In addition to its announcement of new navigation units, Sony announced four new car stereo receivers on Wednesday.
At the top of the new lineup is the CDX-GT630UI ($160), a unit that Sony touts as its first car stereo that connects to iPods/iPhones and USB devices via a USB connection. Our experience is that in the past, Sony head units either supported USB or iPod via a 30-pin dock connector, but not both. Interestingly, the GT630UI's USB port appears to be located directly on the faceplate, which solves the problem of routing a USB pigtail during installation and allows a thumb drive to be popped right into the front, but creates the issue of an unsightly USB cable (or iPod sync cable) sticking out of the front of the unit.
Sony's included a few tricks to help users navigate the gigabytes of MP3, non-DRM AAC, and non-DRM WMA-encoded digital audio they'll be connecting. First up is Sony's new ZAPPIN function that operates similarly to the scan function of many FM radios. The unit scans the attached media, playing short music clips until the listener finds the song she wants. For smaller devices, such as USB thumb drives, where there's not a ton of music to sort through, this could prove useful, but sorting through the 4,000-plus songs on our iPod would probably be slow going. Sony has also included its Quick Browzer that we saw in use on the CDX-GT920U and a Jump Mode feature that lets users quickly search large libraries. A passenger-control feature allows the iPod to be directly controlled while plugged in.
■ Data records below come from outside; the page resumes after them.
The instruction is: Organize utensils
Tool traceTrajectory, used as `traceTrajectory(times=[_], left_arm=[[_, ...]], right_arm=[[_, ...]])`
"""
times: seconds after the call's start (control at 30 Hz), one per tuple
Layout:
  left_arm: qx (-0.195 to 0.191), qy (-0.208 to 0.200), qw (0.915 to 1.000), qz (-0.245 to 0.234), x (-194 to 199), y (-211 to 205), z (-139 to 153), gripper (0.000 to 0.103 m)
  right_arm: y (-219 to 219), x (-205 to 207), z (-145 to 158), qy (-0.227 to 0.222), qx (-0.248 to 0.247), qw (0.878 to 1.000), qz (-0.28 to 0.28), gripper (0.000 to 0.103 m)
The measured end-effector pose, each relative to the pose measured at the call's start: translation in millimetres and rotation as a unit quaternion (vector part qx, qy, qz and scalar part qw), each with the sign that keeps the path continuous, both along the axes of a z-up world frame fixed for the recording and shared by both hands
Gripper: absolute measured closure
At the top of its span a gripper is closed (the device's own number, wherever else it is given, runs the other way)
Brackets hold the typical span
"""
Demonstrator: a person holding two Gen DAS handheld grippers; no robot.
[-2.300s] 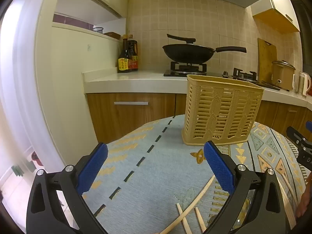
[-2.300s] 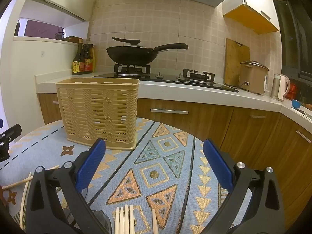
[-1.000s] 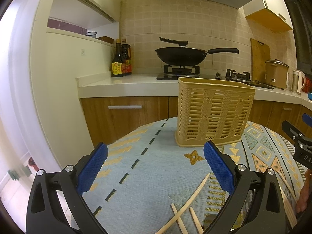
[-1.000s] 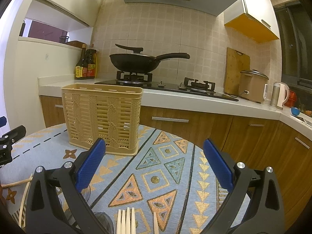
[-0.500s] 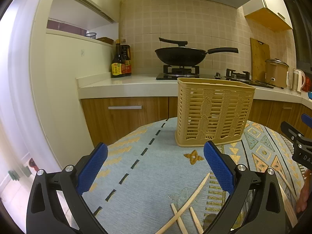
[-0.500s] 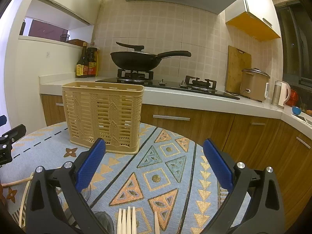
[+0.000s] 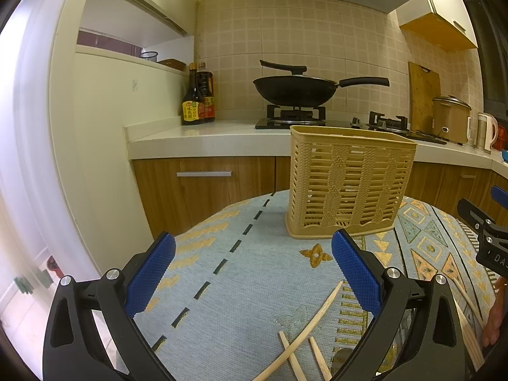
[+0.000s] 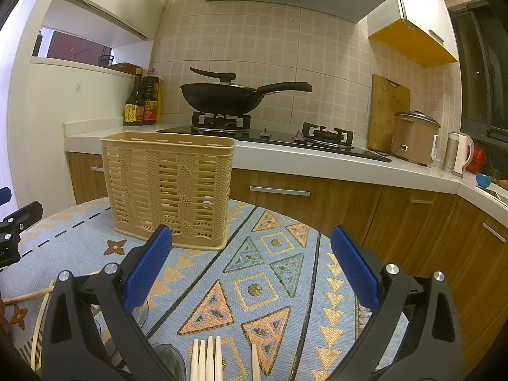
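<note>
A tan slatted utensil basket [image 7: 349, 184] stands upright on the patterned tablecloth, also in the right wrist view [image 8: 168, 190]. Wooden chopsticks [image 7: 304, 327] lie loose on the cloth just below my left gripper [image 7: 254, 273], which is open and empty. Several more chopsticks [image 8: 206, 360] lie side by side at the bottom edge under my right gripper [image 8: 250, 273], also open and empty. Another chopstick [image 8: 39, 314] lies at the left of the right wrist view. Both grippers sit well short of the basket.
The table [image 8: 279, 285] has a blue cloth with triangle patterns. Dark glass objects [image 8: 168, 362] sit partly hidden under the right gripper. Behind are wooden cabinets [image 7: 203, 190], a counter with a wok [image 7: 295, 90], sauce bottles [image 7: 197, 98], a rice cooker [image 8: 412, 138] and kettle [image 8: 458, 152].
Both views have shifted slightly: the basket sits a little lower and nearer the middle than 2.3 s ago. Both grippers stay open and empty; the chopsticks have not moved.
</note>
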State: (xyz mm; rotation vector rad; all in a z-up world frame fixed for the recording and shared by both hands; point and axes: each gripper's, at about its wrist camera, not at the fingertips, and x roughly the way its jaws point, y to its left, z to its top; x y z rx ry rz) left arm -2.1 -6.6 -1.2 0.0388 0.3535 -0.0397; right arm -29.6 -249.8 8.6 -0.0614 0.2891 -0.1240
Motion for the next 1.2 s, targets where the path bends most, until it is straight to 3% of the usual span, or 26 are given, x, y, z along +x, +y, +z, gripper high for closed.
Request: traceTrajectory(times=[0.73, 0.9, 1.0, 1.07, 1.13, 1.2], left_arm=[[0.001, -0.006, 1.0000, -0.002, -6.6, -2.3, -0.4, 0.007], [-0.033, 0.007, 0.9991, -0.025, -1.5, 6.8, -0.1, 0.007], [-0.049, 0.059, 0.9962, -0.041, 5.1, 18.7, 0.9, 0.008], [-0.057, 0.105, 0.9916, -0.051, 7.3, 27.7, 3.4, 0.013], [-0.065, 0.162, 0.9816, -0.078, 6.2, 33.9, 3.3, 0.020], [-0.062, 0.211, 0.9705, -0.100, 2.3, 34.0, -1.0, 0.022]], right_arm=[[-3.0, 1.3, -1.8, 0.004, 0.005, 1.000, -0.019, 0.008], [-19.1, 4.6, -0.3, 0.017, 0.037, 0.998, -0.050, 0.008], [-27.6, 7.7, 6.9, 0.053, 0.043, 0.996, -0.063, 0.008], [-28.9, 8.3, 11.7, 0.081, 0.040, 0.995, -0.043, 0.008], [-29.0, 9.3, 15.3, 0.129, 0.039, 0.991, -0.023, 0.008], [-28.1, 11.0, 12.0, 0.183, 0.044, 0.982, 0.002, 0.011]])
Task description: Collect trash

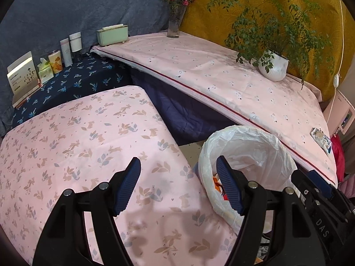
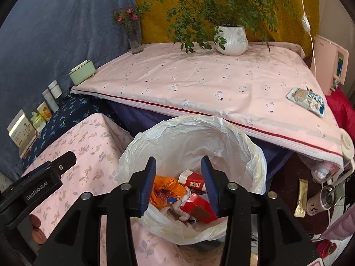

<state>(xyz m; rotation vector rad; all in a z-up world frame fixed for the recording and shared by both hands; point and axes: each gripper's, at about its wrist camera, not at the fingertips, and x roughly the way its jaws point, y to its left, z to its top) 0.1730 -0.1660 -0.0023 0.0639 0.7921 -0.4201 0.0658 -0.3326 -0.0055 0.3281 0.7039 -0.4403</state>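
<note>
A bin lined with a white plastic bag (image 2: 221,130) stands between the two pink-covered surfaces; it also shows in the left wrist view (image 1: 248,141). Inside lie an orange wrapper (image 2: 166,188), a red-and-white carton (image 2: 192,180) and a red packet (image 2: 198,210). My right gripper (image 2: 179,186) is open and empty, right above the bin's mouth. My left gripper (image 1: 178,184) is open and empty, over the near pink bunny-print surface (image 1: 84,146), left of the bin. A snack wrapper (image 2: 307,98) lies on the far pink table's right end; it also shows in the left wrist view (image 1: 322,140).
A potted plant (image 2: 231,40), a flower vase (image 2: 135,37) and a green box (image 2: 82,72) stand on the far table. Boxes and bottles (image 1: 66,52) line a dark blue shelf at left. A gold sachet (image 2: 301,197) and a tumbler (image 2: 321,201) lie low at right.
</note>
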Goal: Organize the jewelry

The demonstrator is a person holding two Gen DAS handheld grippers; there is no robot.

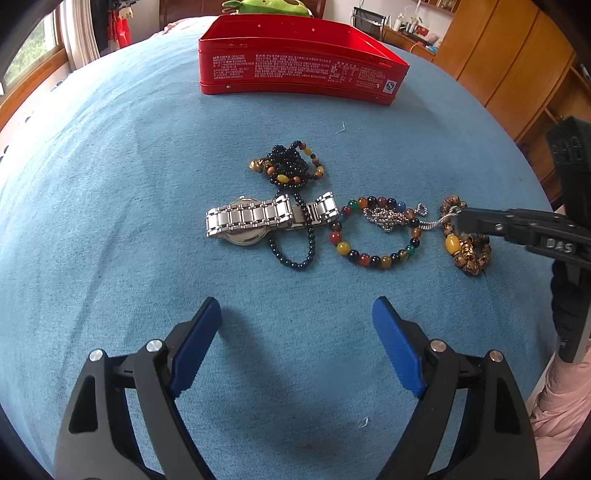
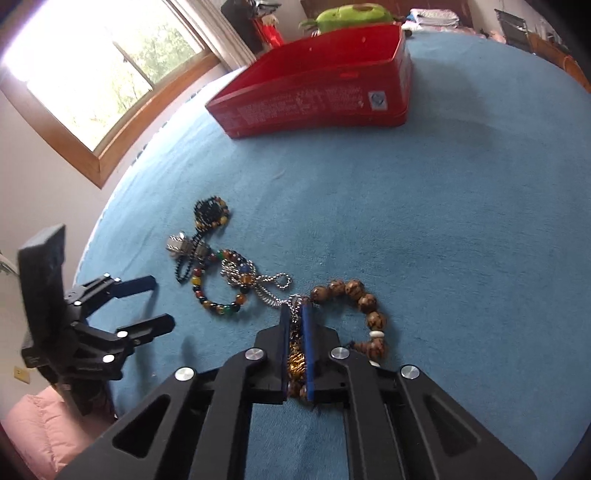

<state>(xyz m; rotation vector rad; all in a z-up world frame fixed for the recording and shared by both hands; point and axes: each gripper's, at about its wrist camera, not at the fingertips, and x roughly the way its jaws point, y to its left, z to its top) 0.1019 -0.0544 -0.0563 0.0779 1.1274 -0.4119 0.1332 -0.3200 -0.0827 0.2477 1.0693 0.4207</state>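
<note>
Jewelry lies on a blue cloth (image 1: 110, 184): a silver watch (image 1: 258, 218), a black bead necklace (image 1: 291, 162) across it, a multicolour bead bracelet (image 1: 341, 247), a silver chain (image 1: 384, 216) and a brown bead bracelet (image 1: 472, 258). Behind them stands an open red tin (image 1: 295, 70). My right gripper (image 2: 295, 308) is shut on the end of the silver chain (image 2: 273, 291), just above the brown bead bracelet (image 2: 364, 299); gold and brown beads show behind its pads. From the left wrist it comes in at the right (image 1: 458, 216). My left gripper (image 1: 295, 306) hovers open, in front of the watch, holding nothing.
A green plush toy (image 1: 273, 7) sits behind the tin. A window (image 2: 92, 74) lies past the cloth's left edge, a wooden cabinet (image 1: 517, 62) to the right. Pink fabric (image 2: 37, 424) shows at the near edge. Bare blue cloth stretches between the jewelry and the red tin (image 2: 314, 107).
</note>
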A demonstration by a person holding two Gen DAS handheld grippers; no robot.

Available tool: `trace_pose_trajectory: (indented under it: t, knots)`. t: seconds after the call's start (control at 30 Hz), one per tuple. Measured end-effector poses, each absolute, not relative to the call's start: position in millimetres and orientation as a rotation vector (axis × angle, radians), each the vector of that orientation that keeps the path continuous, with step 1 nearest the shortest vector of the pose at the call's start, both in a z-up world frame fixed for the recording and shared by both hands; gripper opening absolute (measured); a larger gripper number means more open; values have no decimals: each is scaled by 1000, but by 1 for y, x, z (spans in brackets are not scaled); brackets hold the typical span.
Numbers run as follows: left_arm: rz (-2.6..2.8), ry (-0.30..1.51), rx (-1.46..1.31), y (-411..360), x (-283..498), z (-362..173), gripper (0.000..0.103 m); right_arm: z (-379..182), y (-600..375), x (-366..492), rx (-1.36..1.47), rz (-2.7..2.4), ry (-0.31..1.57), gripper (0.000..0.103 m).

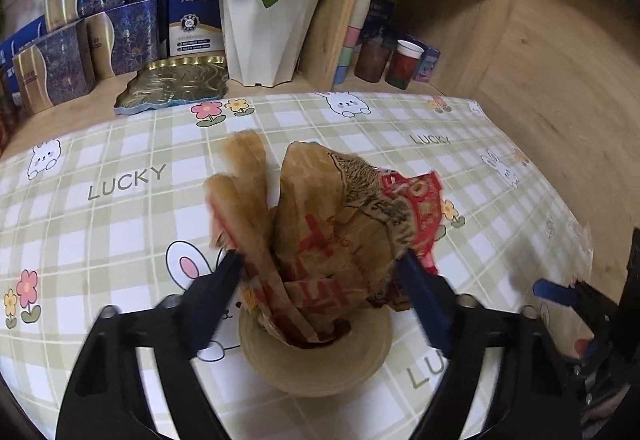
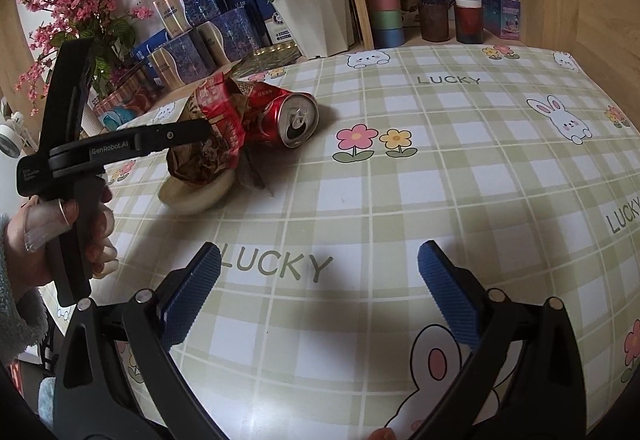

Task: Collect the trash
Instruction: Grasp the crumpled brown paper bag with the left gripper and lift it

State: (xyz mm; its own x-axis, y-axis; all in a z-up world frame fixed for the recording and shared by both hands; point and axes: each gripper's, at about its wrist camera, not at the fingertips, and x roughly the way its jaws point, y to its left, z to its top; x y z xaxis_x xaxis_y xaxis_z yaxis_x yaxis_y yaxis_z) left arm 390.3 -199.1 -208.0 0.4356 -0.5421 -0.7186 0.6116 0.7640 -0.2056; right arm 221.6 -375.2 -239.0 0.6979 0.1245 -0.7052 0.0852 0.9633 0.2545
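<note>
One crumpled paper bag (image 1: pixel 340 240), one paper bowl (image 1: pixel 316 360), one red can (image 2: pixel 280 115), two grippers (image 2: pixel 320 280).

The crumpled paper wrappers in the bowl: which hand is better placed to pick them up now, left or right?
Left. The left tool already has the crumpled paper wrappers between its fingers, above the bowl. The right tool is open over bare tablecloth, apart from the pile.

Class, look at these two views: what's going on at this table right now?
A person holding a gripper in each hand is clearing trash from a table. The left gripper has its fingers on either side of a bundle of crumpled wrappers stuffed into a paper bowl, apparently gripping it. A red can lies on its side just behind the bowl. The right gripper is open and empty above bare tablecloth.
</note>
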Motion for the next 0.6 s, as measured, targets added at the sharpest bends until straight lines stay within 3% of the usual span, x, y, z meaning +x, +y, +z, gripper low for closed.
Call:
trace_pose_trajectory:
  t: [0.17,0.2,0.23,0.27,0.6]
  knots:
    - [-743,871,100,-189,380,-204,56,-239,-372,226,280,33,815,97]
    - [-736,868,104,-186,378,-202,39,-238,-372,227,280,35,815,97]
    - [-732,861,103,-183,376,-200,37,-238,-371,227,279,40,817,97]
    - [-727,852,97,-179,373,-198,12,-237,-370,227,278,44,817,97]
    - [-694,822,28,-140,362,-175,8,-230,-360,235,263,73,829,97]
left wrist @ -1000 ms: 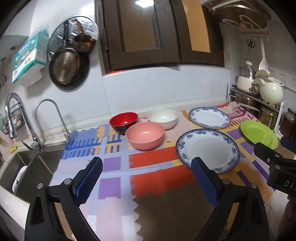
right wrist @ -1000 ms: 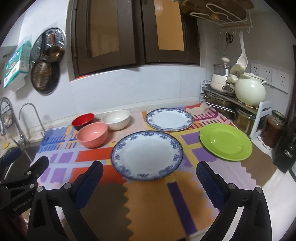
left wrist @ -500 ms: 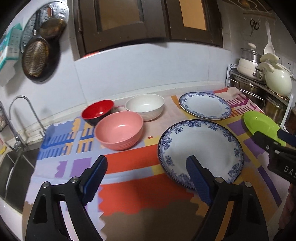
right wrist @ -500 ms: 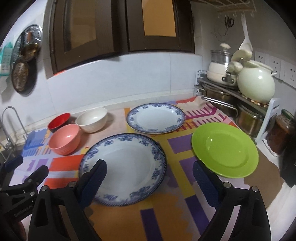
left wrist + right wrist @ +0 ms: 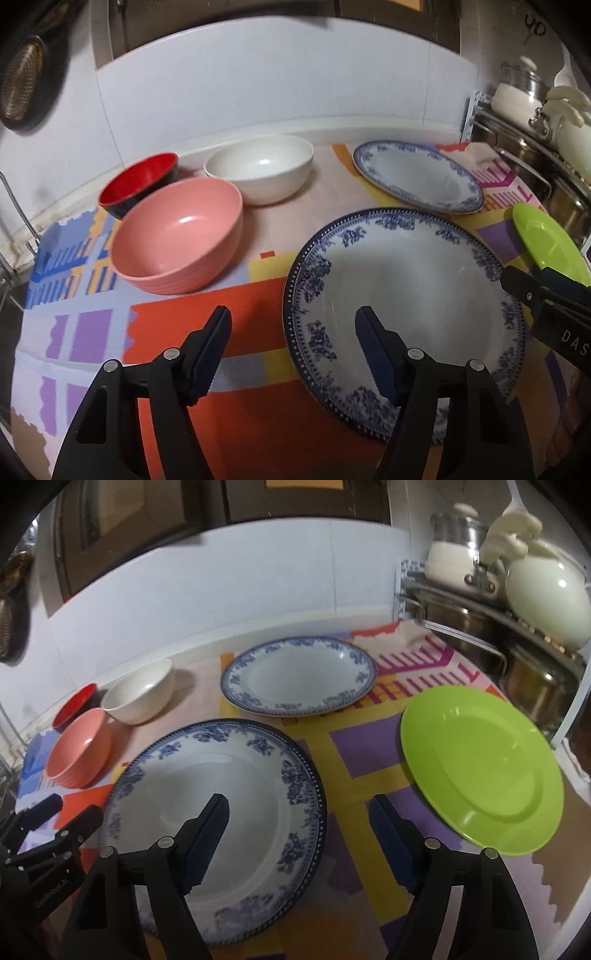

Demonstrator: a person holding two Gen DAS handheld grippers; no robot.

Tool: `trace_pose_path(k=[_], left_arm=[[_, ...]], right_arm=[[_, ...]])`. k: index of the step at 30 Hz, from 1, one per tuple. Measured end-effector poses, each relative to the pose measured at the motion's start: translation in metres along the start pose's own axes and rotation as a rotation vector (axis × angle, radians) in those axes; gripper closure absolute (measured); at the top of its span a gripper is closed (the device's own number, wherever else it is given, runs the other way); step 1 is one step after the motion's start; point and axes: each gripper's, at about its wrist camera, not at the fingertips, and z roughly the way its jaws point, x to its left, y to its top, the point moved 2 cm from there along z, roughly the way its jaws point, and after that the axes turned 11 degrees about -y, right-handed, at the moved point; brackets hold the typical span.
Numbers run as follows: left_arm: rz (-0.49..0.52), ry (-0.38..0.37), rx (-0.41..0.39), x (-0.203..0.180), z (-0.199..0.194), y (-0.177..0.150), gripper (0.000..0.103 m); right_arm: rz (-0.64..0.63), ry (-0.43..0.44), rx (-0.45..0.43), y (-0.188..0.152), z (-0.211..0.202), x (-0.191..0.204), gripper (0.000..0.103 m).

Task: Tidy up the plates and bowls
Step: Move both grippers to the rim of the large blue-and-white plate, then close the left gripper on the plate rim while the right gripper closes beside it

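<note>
Counter covered by a patchwork mat (image 5: 207, 310) in orange, purple, yellow; white tiled wall (image 5: 258, 81) behind, dark cabinets above. Near plate (image 5: 406, 291) is white with a blue floral rim and lies flat at mat centre; a second blue-rimmed plate (image 5: 299, 675) sits behind it, apart. Pink bowl (image 5: 177, 240), white bowl (image 5: 262, 171) and red bowl (image 5: 138, 182) cluster to its left, close together. Left gripper (image 5: 293, 350) — jaws wide apart, holding nothing, right pad over the near plate's left rim. Right gripper (image 5: 299, 834) likewise wide and empty, left pad over the plate's right side. Only the right view shows the whole green plate (image 5: 480, 768) and the rack (image 5: 480, 627) of pots; the left view shows just its edge.
</note>
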Motion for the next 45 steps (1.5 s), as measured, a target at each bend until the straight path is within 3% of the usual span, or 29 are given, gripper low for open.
trace_pose_path(k=[13,21,30,45], left_arm=[[-0.046,-0.044,0.055,0.004,0.033,0.000,0.039],[-0.055,-0.056,0.062,0.005,0.038,0.004,0.058],[-0.061,-0.066,0.064,0.006,0.039,0.005,0.067],[-0.052,-0.041,0.023,0.010,0.014,-0.002,0.067]], right_arm=[[-0.005,-0.010,0.067,-0.003,0.038,0.001,0.036],[-0.004,-0.001,0.084,-0.001,0.047,0.004,0.049],[-0.040,0.003,0.091,0.000,0.048,0.007,0.067],[-0.081,-0.007,0.090,-0.003,0.030,0.017,0.068]])
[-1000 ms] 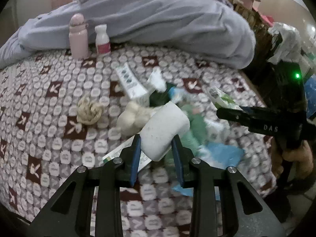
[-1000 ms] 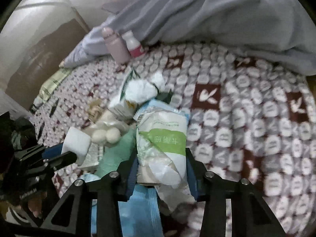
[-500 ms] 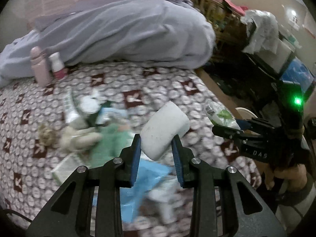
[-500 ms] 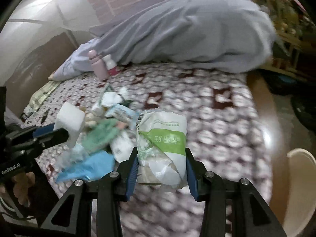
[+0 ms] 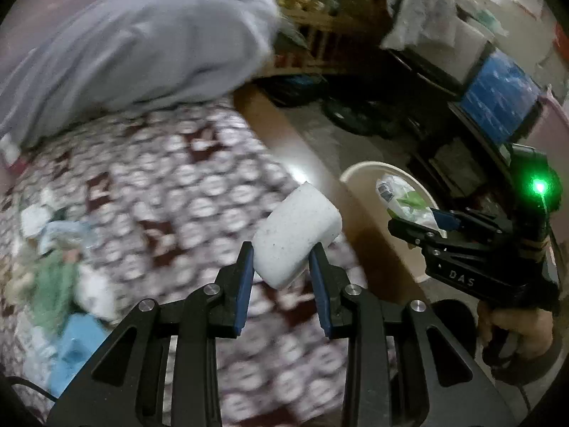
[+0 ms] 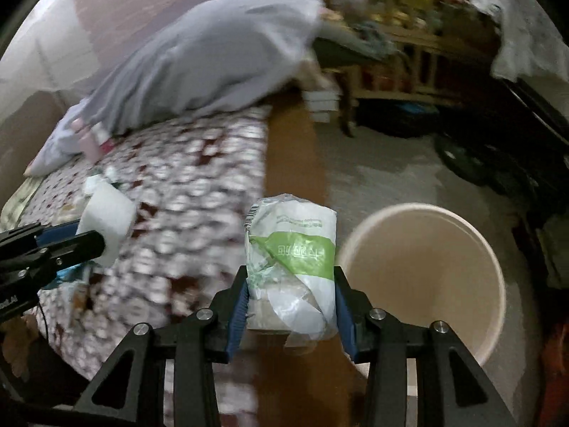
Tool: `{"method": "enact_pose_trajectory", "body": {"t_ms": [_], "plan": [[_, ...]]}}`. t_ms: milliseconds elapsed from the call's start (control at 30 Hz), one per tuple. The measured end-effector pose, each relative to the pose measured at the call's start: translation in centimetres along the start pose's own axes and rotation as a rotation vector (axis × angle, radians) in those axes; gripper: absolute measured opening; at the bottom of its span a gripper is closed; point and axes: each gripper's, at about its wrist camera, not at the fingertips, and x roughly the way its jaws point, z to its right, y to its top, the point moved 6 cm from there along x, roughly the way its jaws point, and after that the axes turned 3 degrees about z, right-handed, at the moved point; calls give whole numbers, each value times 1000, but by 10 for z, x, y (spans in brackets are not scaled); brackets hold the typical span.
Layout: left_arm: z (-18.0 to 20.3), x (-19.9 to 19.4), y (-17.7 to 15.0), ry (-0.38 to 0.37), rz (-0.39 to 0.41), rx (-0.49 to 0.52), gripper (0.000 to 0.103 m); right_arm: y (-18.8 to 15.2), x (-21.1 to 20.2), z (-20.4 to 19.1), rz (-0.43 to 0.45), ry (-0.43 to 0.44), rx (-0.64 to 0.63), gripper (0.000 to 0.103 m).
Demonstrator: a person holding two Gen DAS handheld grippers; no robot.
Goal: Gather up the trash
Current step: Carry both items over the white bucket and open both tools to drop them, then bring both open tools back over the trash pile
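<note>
My left gripper (image 5: pixel 282 277) is shut on a white foam block (image 5: pixel 295 235) and holds it above the bed's right edge. My right gripper (image 6: pixel 290 300) is shut on a crumpled white and green tissue pack wrapper (image 6: pixel 293 259), held just left of a beige round bin (image 6: pixel 423 281) on the floor. In the left wrist view the right gripper (image 5: pixel 423 222) holds the wrapper (image 5: pixel 402 199) over the bin (image 5: pixel 359 178). The foam block also shows in the right wrist view (image 6: pixel 106 215). More trash (image 5: pixel 60 277) lies blurred on the patterned bedspread at the left.
A grey quilt (image 5: pixel 142 46) is heaped at the back of the bed. A wooden bed edge (image 6: pixel 295 156) runs beside the floor. Wooden shelves (image 6: pixel 402 42) and dark furniture with a blue screen (image 5: pixel 501 103) stand beyond the bin.
Both grippers have swung right, away from the trash pile and toward the bed's edge. The bin has come into full view beside the right gripper. Both still hold their items.
</note>
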Motion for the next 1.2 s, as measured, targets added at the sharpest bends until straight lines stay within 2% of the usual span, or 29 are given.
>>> {"method": "enact_pose_trajectory", "body": {"t_ms": [200, 333, 400, 467, 500, 533, 600, 867, 1200], "plan": [[57, 36, 13, -58, -32, 56, 29, -16, -3, 62, -19, -82, 83, 42], [82, 59, 24, -108, -47, 19, 36, -25, 0, 92, -33, -120, 138, 42], [89, 67, 29, -139, -40, -4, 43, -28, 0, 105, -26, -155, 158, 51], [92, 72, 34, -165, -39, -32, 52, -28, 0, 111, -16, -188, 161, 54], [93, 75, 36, -180, -42, -59, 57, -28, 0, 113, -10, -197, 161, 60], [91, 76, 37, -187, -46, -75, 58, -27, 0, 115, -4, -202, 162, 70], [88, 76, 37, -190, -51, -86, 58, -27, 0, 117, 6, -202, 169, 74], [68, 63, 23, -81, -45, -64, 58, -28, 6, 102, -8, -163, 163, 74], [31, 25, 2, 94, 6, -15, 58, -20, 0, 53, 9, -125, 95, 74]]}}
The next model in Sony's lineup is the CDX-GT430IP ($130). The "IP" at the end of the model number means this model is specifically designed to interface with the iPod/iPhone and drops its USB connection in favor of a 30-pin dock-connector pigtail. The GT430IP keeps the ZAPPIN, Quick Browzer, and Jump-mode tech of its sibling.
Further down the lineup is the CDX-GT330 ($100), which loses USB/iPod connectivity altogether, but still supports MP3 and non-DRM WMA playback, presumably via CD. iPod connectivity can be restored through the addition of an iPod adapter, but the $50 cost would make the GT330 more expensive than the GT430IP, which has iPod functionality built in.
At the bottom of the lineup is the CDX-GT130 ($80), which appears to be a pretty basic CD receiver without any digital audio decoding functionality. All units will be available in September, featuring an aux in on the faceplate and 52-watts x 4-channel amplification.